Marcel Rejmanek (UC Davis) is the author of the most recent report on plant extinctions in California, published in 2017. At that time there were 13 plant species and 17 sub-species native to California known to be globally extinct and another 30 species and sub-species extirpated in California but still found in other states. Over half the globally extinct taxa were reported as extinct over 100 years ago. Although grassland in California had been converted to Mediterranean annual grasses by grazing domesticated animals decades before then, most of the plants now designated as “invasive” in California were not widespread over 100 years ago.
Most of the globally extinct plant species had very small ranges and small populations. The smaller the population, the greater the chances of extinction. Most of the globally extinct plants were originally present in lowlands where most of the human population and habitat destruction are concentrated. Although there are many rare plants at higher altitudes, few are extinct. Plants limited to special habitats, like wetlands, seem to be more vulnerable to extinction. The primary drivers of plant extinction in California are agriculture, urbanization and development in general.

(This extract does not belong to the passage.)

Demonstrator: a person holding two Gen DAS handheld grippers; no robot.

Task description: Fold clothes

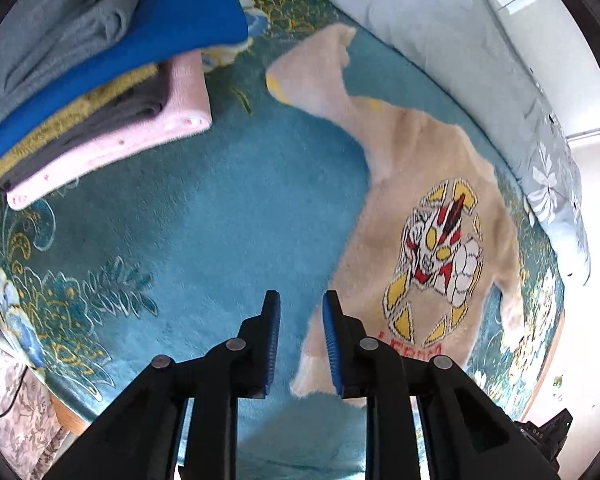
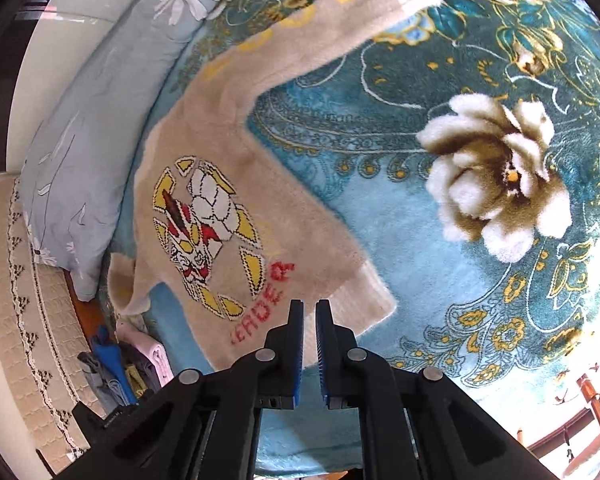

Non-native plants are the innocent bystanders to disturbance
“Invasive species” are mentioned only once in the inventory of extinct plants published by California Native Plant Society and only in combination with several other factors. However, the identity of this “invasive species” is not clear. Rejmanek suggests that the “invasive species” rating refers to animal “invasions” by predators and grazers. He says, “Indeed, one needs quite a bit of imagination to predict that any native plant species may be driven to extinction by invasive plants per se.” (1)
Although climate change is not cited as the cause of any of the known plant extinctions in California, Rejmanek predicts that climate change is likely to be a factor in the future, not only because of the impact of drought and higher temperatures, but also because non-native plants may be better adapted to changed conditions.
There are over 1,000 naturalized non-native plant species in California. Their presence is associated with human disturbance. Naturalized non-native plants are a symptom of disturbance, not the cause. The impact of non-native plants on native plants cannot be separated from other factors that created the conditions for success of non-native plants.
Specialized insects are exaggerated
Another popular fiction among native plant advocates who love to hate non-native plants is that specialized insects—especially pollinators—require specific native plant species. Again, the record of plant extinctions in California does not support that myth: “…there is no indication that the loss of pollinators was an important factor in plant species extinctions in California. [For example, one of the native plant species extirpated in California] has many documented non‐specialized pollinators. There does not seem to be any particular dispersal mode associated with presumably extinct plants in California.” (1)
Putting plant extinctions into context
Setting sub-species aside, there are 5,280 identified native plant species in California and 28 known extinctions of native plant species, including 15 plant species known to still exist in other states. Only .53% of California native plants are known to be extinct in California, about one-half of one-percent. Does that seem like a lot? Rejmanek compared the extinction rate in California with other Mediterranean climates. The extinction rate of native plants in California is similar to those in the European Mediterranean Basin, South Africa, and Australia, but a little greater than the rate in Chile, where there are fewer endemic plants that exist only in Chile. Endemism is associated with small native ranges and small populations that are more vulnerable to extinction.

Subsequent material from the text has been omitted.